Al parecer, Asadi y su grupo reciben especial atención por parte del general Qasem Soleimani, comandante de la Fuerza Quds de la Guardia Revolucionaria Iraní, y de su segundo al mando en Irak, el parlamentario Yamal Yafar (alias Abu Mahdi al Mohandes), acusado de organizar atentados contra la misión estadounidense en Kuwait en los años 80.

Hasta hace poco, el grupo libanés Hezbolá, con todo su formidable poder militar y de inteligencia y sus redes sociales, era la joya de la corona de las milicias internacionales iraníes. Pero tras el levantamiento sirio de 2011, y después de que Irán ordenara a la organización libanesa que entrara en Siria para combatir  de parte de Basar al Asad, las limitaciones de Hezbolá se han vuelto evidentes.

Sólo uno de cada cuatro libaneses es chií. En Siria, los alauitas de Asad suponen el 13% de una población de 18 millones de personas. Pese a su superioridad militar, Asad y Hezbolá acabaron por sufrir escasez de personal. Irán se quedó con los chiíes iraquíes, más de la mitad de los 25 millones de habitantes del país.

A diferencia de Hezbolá y de Asad, que dependen enormemente del dinero del petróleo iraní, las milicias chiíes de Irak tienen a su disposición los ingresos de uno de los mayores productores de petróleo del mundo.

Y a diferencia de Hezbolá, cuyos líderes llevan acumuladas décadas de mala sangre con Occidente, especialmente con Norteamérica, Asadi es una cara nueva que puede ir a Dearborn para conquistar apoyo chií. Probablemente maquilló el nombre de su milicia, Yund al Imán, para que no pareciera violento ni islamista y resultara más fácil de aceptar para sus contactos estadounidenses.

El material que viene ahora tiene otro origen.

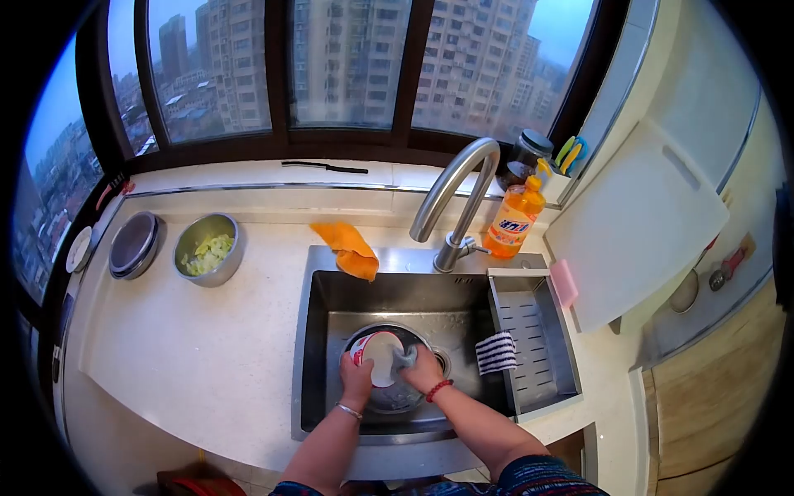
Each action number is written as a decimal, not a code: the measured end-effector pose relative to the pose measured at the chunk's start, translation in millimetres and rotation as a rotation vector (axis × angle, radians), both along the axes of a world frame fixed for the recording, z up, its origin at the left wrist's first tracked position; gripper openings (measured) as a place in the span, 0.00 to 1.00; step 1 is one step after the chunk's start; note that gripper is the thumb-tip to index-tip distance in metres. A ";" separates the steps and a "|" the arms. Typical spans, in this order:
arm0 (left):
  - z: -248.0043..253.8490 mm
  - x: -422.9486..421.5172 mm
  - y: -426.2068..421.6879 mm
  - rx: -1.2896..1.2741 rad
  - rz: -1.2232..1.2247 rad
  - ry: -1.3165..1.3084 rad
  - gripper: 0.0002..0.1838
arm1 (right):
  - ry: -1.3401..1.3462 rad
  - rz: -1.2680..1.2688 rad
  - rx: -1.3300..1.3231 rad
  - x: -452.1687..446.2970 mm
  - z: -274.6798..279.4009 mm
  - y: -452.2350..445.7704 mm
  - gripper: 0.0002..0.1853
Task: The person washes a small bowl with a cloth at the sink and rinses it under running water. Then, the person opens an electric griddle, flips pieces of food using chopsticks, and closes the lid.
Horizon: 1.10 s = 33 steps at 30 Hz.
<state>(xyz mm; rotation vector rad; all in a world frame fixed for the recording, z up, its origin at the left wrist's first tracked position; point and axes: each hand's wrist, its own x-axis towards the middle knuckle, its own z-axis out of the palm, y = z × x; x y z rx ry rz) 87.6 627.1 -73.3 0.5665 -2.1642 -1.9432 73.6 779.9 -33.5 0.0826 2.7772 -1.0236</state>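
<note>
My left hand (356, 379) grips the left side of a white bowl (382, 372) with a red pattern on its outside. The bowl is tilted over a round basin of water (395, 402) in the sink (339, 298). In my right hand (424, 370) a grey-blue cloth (401, 360) is bunched against the bowl's right edge. A silver bangle is on my left wrist and a red bead bracelet on my right. Part of the bowl is hidden behind my fingers.
A tall faucet (463, 186) arches behind the sink, beside an orange soap bottle (514, 217). A striped cloth (496, 353) hangs over the divider of the drain tray (538, 331). An orange cloth (351, 248) lies at the back edge. A metal bowl of chopped greens (230, 263) stands left.
</note>
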 end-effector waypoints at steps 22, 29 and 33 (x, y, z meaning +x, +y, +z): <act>-11.5 -3.5 1.8 0.527 -0.136 -0.093 0.15 | -0.013 0.341 -0.333 4.7 0.8 -44.7 0.16; 0.3 -2.1 1.2 0.338 -0.294 -0.068 0.15 | 0.158 0.625 0.177 17.0 15.8 -19.5 0.08; 5.8 2.9 3.2 0.562 -0.358 -0.196 0.18 | 0.292 0.491 0.148 4.3 4.5 -23.7 0.06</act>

Asadi es la estrella ascendente chií de Irán en Irak y el resto de la región. Es joven, carismático y cuenta con unas reservas aparentemente ilimitadas de fondos estatales y reclutas iraquíes. Y no está solo. Irán controla actualmente una decena de milicias chiíes en el país, y tiene muchos líderes emergentes como Asadi.

El poder de Hezbolá está menguando, e Irán prepara ya la segunda generación de peones chiíes. Asadi no es más que un ejemplo de ellos.